### How to complete this task
Copy out each line featuring the string "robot" from the entries beneath.
***** Input records *****
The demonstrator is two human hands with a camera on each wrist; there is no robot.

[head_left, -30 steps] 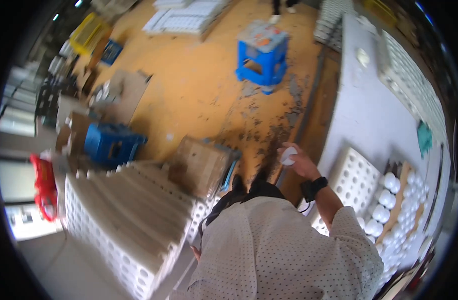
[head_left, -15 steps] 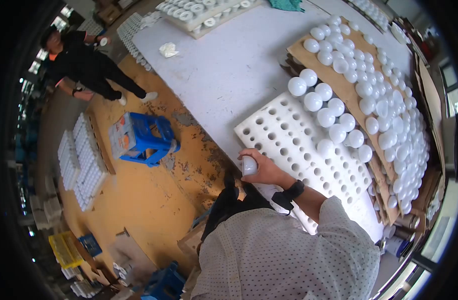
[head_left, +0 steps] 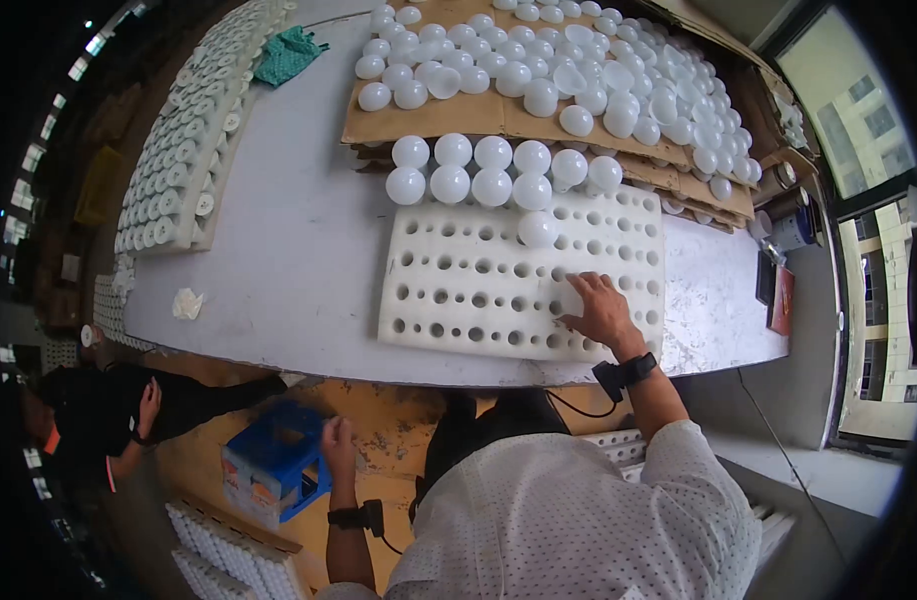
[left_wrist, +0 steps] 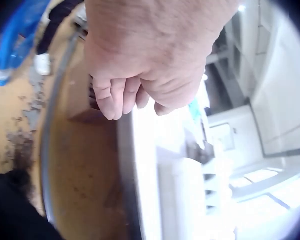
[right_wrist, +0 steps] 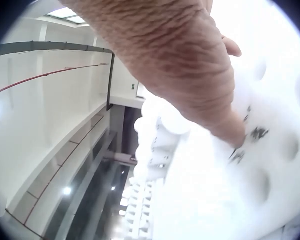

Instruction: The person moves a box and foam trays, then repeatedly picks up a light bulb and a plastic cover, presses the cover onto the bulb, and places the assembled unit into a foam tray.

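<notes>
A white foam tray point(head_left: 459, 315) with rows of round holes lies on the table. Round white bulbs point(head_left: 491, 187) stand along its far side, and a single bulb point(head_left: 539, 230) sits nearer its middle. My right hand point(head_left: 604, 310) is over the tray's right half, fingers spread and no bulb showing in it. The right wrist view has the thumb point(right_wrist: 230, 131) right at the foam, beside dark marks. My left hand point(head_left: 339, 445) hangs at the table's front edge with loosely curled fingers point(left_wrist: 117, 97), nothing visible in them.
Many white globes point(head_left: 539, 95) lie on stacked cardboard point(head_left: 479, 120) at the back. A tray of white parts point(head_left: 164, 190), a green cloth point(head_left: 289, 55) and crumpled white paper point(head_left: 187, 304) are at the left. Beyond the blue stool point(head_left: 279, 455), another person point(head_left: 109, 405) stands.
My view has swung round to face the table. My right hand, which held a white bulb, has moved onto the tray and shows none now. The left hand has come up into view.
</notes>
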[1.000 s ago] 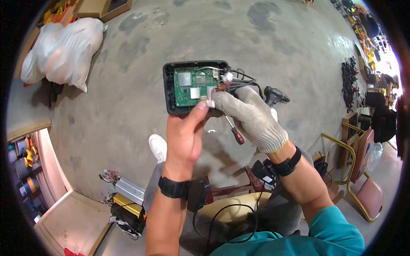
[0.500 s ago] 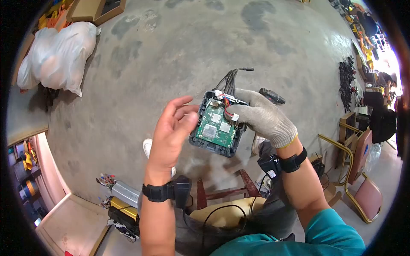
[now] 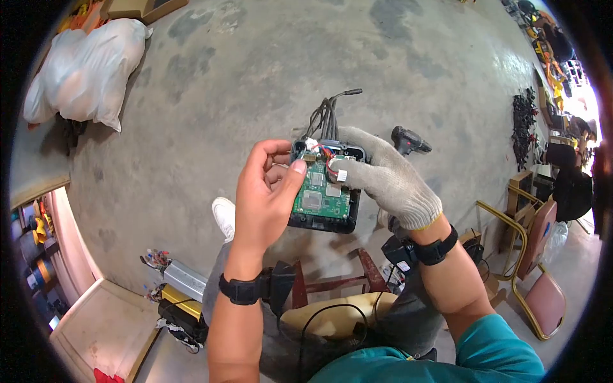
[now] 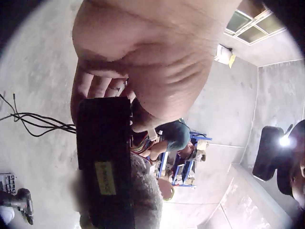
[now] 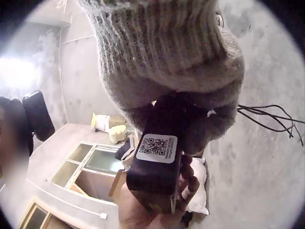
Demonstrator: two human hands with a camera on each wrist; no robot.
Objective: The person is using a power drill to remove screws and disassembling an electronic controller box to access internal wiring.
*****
### Output below
The demonstrator is two human hands with a camera on each wrist; there is no robot.
Demonstrator: two human hands with a camera on each wrist; no robot.

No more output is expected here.